Moulin, malheureusement, allait disparaître deux mois plus tard. Du moins nous avait-il fait connaître son admirable adjoint Biran (Pierre Kaan) ainsi qu'Yves Farge. Et, lorsque Claude Bouchinet-Serreulles lui succéda, il s'employa à nous faire reconnaître et nous apporta la caution gaulliste que nous attendions.
Dans un rapport à Londres en date du 17 octobre 1943, il écrivait notamment : "Résistance dispose non seulement d'un journal mais d'équipes de parachutage, de groupements para, de liaisons avec les maquis et peut donc être considéré comme un véritable Mouvement".
Regrettant ouvertement qu'il fut trop tard pour nous faire entrer (avec "Défense de la France") au CNR, il allait, du moins, faciliter nos contacts avec d'autres mouvements, nous accorder un siège à la Consultative et nous aider financièrement.
Nous pûmes alors obtenir de nouveaux parachutages, disposer de moyens radio pour faire parvenir nos renseignements et participer efficacement à l'effort commun.

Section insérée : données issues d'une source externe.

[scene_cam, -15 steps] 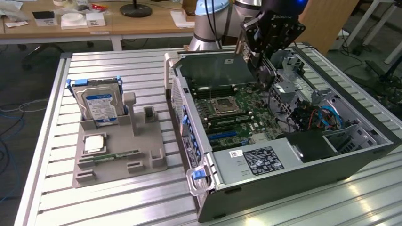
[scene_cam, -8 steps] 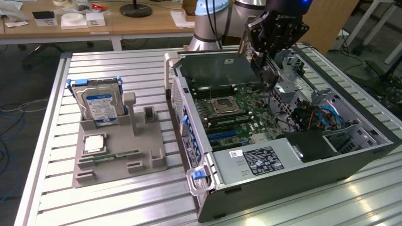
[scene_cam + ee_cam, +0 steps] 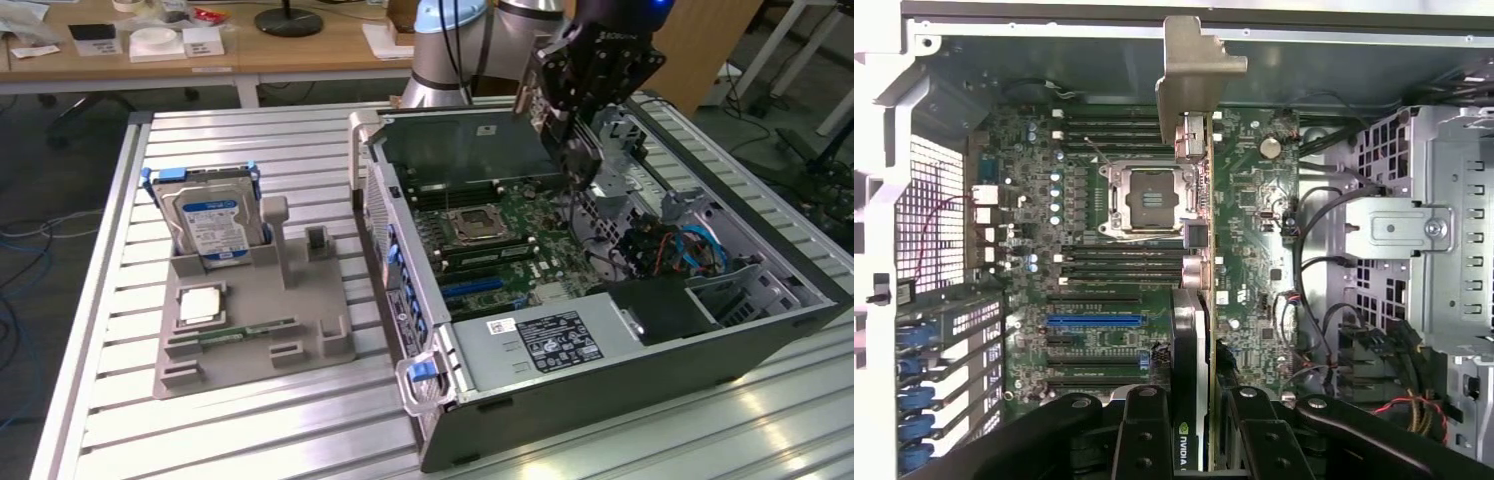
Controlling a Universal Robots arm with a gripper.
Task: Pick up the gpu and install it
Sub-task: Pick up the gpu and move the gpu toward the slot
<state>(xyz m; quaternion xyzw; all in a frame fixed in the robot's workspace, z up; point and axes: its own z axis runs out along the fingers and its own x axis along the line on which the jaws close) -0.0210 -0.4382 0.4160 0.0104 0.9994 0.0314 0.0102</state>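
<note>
While the gripper [image 3: 1199, 425] clamps the gpu [image 3: 1192, 330] edge-on above the motherboard [image 3: 1254, 200] inside the open case [image 3: 641, 370], the risks read so: the pale bracket [image 3: 1189, 60] appears close to the case wall and could snag there; any tilt in the grasp would likely miss the blue slot [image 3: 1094, 322] and scrape components; cables [image 3: 1304, 300] and drive cage [image 3: 1424, 230] crowd one flank; hard drive [image 3: 207, 220] stands in its grey holder [image 3: 267, 350], well apart at the exterior view's left.

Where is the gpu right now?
In the wrist view the gpu sits in the gripper, edge-on above the motherboard of the open case, near the socket.
</note>
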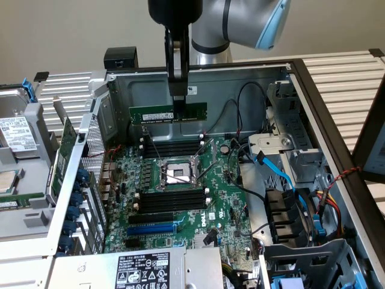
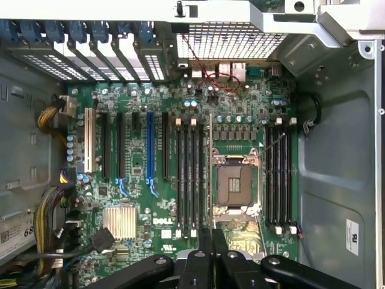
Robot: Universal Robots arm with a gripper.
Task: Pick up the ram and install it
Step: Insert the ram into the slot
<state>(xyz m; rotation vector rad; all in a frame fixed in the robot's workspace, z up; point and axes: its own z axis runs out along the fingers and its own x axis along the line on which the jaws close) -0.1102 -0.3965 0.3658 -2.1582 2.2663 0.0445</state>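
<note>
Green, stiff, probably light but fragile ram (image 1: 153, 114), clenched mid-length by pincer (image 1: 178, 105) (best by edges, not chips), hanging above motherboard (image 1: 224, 198).

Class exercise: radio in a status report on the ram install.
Gripper shut on the ram, held level above the motherboard. Not yet seated. Memory slots look empty, nothing seen blocking them.

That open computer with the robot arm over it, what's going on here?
A robot arm is putting a memory stick into a computer. Its jaws are shut on the ram stick, holding it level in the air above the green motherboard inside the open case. The long black memory slots beside the processor socket look empty, so the stick is not yet installed.
</note>
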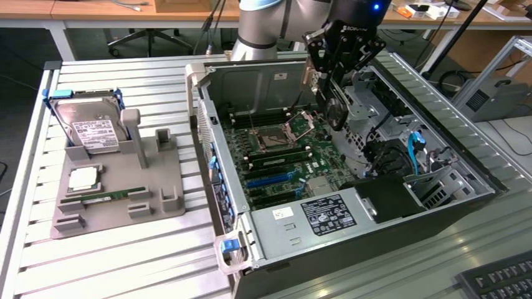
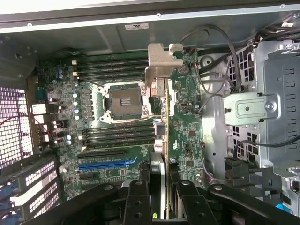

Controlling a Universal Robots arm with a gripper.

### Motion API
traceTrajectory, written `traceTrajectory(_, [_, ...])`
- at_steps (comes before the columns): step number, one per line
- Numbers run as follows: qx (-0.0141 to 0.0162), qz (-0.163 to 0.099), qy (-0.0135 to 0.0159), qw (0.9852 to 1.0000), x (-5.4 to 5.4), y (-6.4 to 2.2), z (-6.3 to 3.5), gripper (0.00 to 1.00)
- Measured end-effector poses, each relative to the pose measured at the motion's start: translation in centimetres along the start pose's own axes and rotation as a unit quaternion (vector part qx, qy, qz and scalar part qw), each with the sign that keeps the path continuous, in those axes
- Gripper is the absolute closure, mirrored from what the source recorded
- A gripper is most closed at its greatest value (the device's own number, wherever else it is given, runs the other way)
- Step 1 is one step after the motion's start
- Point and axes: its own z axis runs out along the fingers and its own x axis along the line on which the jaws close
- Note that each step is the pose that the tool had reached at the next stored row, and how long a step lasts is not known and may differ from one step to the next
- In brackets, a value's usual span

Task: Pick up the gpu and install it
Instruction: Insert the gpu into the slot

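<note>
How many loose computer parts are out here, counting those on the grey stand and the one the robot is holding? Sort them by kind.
hard drive: 1
processor chip: 1
memory stick: 1
gpu: 1
Total: 4

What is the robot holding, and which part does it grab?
The gpu, pinched edge-on between the jaws at the end away from its silver bracket.
</note>
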Motion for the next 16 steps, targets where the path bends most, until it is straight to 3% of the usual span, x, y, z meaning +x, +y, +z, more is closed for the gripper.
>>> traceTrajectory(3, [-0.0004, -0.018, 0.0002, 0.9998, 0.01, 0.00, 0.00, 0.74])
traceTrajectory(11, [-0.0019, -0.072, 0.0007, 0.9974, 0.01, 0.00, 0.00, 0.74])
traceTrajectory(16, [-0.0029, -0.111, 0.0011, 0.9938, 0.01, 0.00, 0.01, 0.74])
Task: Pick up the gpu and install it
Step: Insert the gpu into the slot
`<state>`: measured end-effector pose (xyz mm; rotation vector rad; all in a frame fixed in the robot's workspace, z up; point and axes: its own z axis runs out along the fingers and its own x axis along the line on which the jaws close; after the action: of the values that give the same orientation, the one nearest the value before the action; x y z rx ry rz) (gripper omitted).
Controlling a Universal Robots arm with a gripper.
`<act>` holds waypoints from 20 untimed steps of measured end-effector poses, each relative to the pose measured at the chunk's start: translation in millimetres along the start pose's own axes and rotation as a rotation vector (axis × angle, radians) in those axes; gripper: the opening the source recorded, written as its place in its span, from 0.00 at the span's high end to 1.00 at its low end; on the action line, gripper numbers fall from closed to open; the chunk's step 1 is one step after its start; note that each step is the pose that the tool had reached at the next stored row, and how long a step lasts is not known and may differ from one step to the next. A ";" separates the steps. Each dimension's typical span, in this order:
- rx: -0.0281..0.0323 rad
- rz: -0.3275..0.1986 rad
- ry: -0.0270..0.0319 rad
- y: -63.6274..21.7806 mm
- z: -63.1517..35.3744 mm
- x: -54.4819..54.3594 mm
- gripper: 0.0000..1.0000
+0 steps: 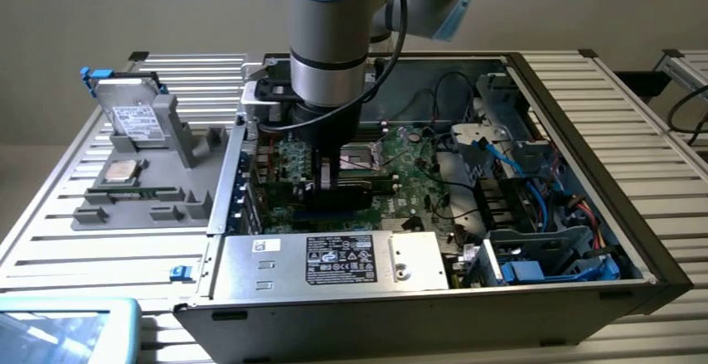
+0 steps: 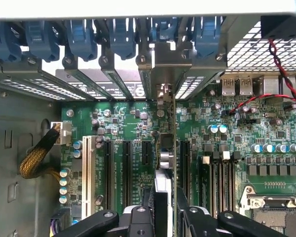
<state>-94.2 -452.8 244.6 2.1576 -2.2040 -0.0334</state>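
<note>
The gpu [image 2: 164,168] appears edge-on in the wrist view, standing upright over the black expansion slots [image 2: 127,165] of the green motherboard [image 2: 222,118]. Its metal bracket [image 2: 166,66] reaches the case's rear slot openings under the blue clips [image 2: 123,34]. My gripper [image 2: 167,219] is shut on the card, one black finger [image 2: 138,219] on each side. In the exterior view the gripper [image 1: 330,183] is down inside the open computer case [image 1: 575,107], with the dark card [image 1: 360,190] low against the board.
A grey fixture [image 1: 166,206] at the exterior view's left holds a silver hard drive [image 1: 138,119] and a memory stick [image 1: 133,190]. The power supply [image 1: 332,260] sits at the case's front, with cables and a drive cage [image 1: 542,248] on the exterior view's right. A red wire [image 2: 281,69] crosses the board.
</note>
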 end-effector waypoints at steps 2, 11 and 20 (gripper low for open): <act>0.0000 -0.001 0.0001 0.1 0.1 0.0 0.72; 0.0001 -0.003 0.0048 0.4 1.2 -0.3 0.72; 0.0001 -0.004 0.0046 0.8 1.6 -0.9 0.72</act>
<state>-95.1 -451.9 243.0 2.1601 -2.1970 -0.0285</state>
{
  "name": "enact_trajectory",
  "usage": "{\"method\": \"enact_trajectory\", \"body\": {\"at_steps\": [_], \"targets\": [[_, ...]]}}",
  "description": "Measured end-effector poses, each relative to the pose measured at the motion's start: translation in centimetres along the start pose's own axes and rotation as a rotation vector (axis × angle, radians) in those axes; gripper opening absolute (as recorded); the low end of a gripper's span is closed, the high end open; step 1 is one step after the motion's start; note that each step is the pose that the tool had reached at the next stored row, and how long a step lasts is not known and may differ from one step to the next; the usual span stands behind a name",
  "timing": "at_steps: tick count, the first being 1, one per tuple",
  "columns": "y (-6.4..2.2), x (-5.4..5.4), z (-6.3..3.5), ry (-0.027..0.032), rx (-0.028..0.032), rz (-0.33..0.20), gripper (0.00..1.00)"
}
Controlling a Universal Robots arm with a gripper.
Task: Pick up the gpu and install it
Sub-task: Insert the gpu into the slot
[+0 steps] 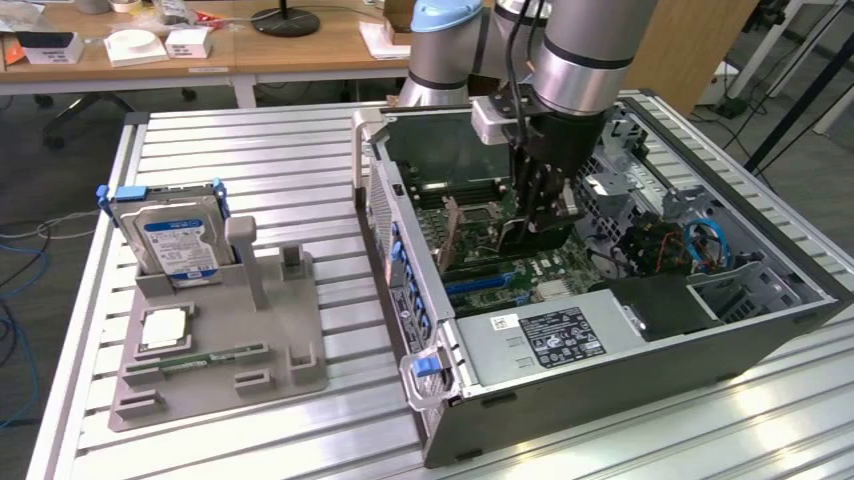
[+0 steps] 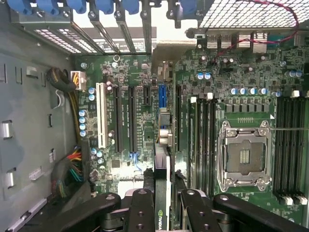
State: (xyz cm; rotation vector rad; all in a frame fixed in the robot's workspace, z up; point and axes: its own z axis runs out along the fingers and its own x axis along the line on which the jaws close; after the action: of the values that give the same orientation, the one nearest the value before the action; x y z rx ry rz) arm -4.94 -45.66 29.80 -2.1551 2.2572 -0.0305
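Observation:
The gpu (image 2: 161,159) is held edge-on, straight above the motherboard (image 2: 120,72). It lines up with the blue expansion slot (image 2: 161,96), and its bracket end points toward the case's rear slot openings. My gripper (image 2: 161,212) is shut on it, with one black finger (image 2: 141,208) on each side of the card. In the exterior view my gripper (image 1: 541,205) reaches down into the open computer case (image 1: 601,370), and the dark card (image 1: 531,238) hangs below it, close over the board. I cannot tell whether the card touches the slot.
An empty CPU socket (image 2: 244,154) and RAM slots (image 2: 289,145) lie beside the card. The power supply (image 1: 547,335) and cables (image 1: 694,245) crowd the case. At the exterior view's left, a grey fixture (image 1: 220,340) holds a hard drive (image 1: 178,240), a CPU chip (image 1: 163,328) and a RAM stick (image 1: 200,357).

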Motion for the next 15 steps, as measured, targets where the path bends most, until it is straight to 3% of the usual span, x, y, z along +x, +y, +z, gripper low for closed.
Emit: {"method": "enact_trajectory", "body": {"at_steps": [15], "targets": [[1.04,0.2,1.95,-0.0001,0.0,0.0,0.26]]}}
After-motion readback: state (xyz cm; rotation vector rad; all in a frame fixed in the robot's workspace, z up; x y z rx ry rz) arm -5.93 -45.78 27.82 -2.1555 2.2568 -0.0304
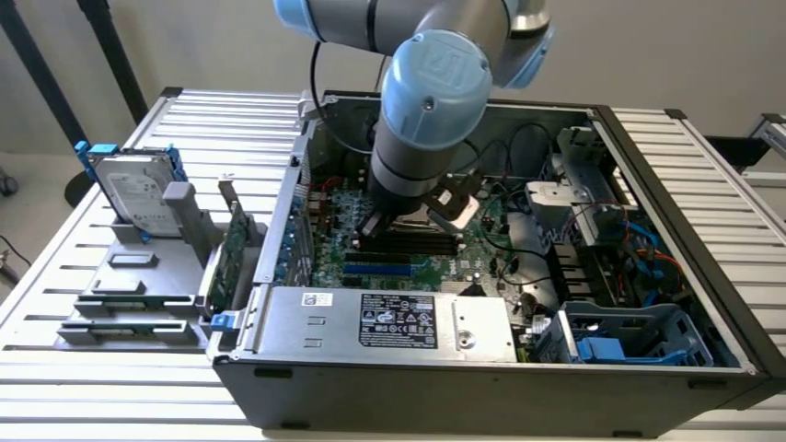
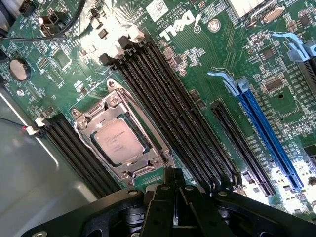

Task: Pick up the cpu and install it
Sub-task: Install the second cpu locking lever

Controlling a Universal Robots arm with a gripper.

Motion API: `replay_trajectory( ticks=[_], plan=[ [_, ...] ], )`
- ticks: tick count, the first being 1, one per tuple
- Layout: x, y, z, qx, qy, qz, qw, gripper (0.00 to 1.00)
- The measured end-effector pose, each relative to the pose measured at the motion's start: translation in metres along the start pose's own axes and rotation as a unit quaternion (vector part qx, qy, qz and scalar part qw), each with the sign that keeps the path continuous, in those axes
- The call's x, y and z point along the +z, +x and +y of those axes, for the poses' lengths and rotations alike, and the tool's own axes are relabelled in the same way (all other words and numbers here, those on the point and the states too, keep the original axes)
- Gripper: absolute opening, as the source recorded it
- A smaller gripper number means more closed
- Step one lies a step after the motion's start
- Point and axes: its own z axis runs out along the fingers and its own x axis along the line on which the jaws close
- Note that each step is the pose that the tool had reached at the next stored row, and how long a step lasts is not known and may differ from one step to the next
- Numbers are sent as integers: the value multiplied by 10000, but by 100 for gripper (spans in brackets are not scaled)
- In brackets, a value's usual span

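The cpu (image 2: 118,142) sits flat inside the metal-framed socket (image 2: 121,140) on the green motherboard (image 2: 207,59), between 2 banks of black memory slots (image 2: 173,108). The gripper (image 2: 174,195) hangs just above the board beside the socket, its black fingers pressed together with nothing between them. In the exterior view the arm (image 1: 424,120) reaches down into the open computer case (image 1: 664,276); a hard drive (image 1: 132,193) stands outside at the exterior view's left.
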Motion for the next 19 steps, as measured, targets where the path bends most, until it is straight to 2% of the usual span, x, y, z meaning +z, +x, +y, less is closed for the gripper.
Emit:
replay_trajectory(
  ticks=[3,5,19],
  plan=[
    [50,-13,0,-20,-23,16,10000,11],
    [66,-8,-3,-26,-28,18,10000,11],
    [95,-18,-24,-74,-16,2,10000,11]
  ],
)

Lorsque vint le moment de nous fondre dans le Mouvement de Libération nationale et dans les FFI, nous étions prêts et je crois que nos militants firent honneur au nom que nous nous étions donné.
Un bilan sommaire
En 1942, nous avions jeté une bouteille à la mer sans très bien savoir ce qu'il en adviendrait. Notre amie Françoise Bruneau a tenté de renouer les fils en publiant en 1957, un remarquable "Essai historique du Mouvement né autour du journal clandestin Résistance".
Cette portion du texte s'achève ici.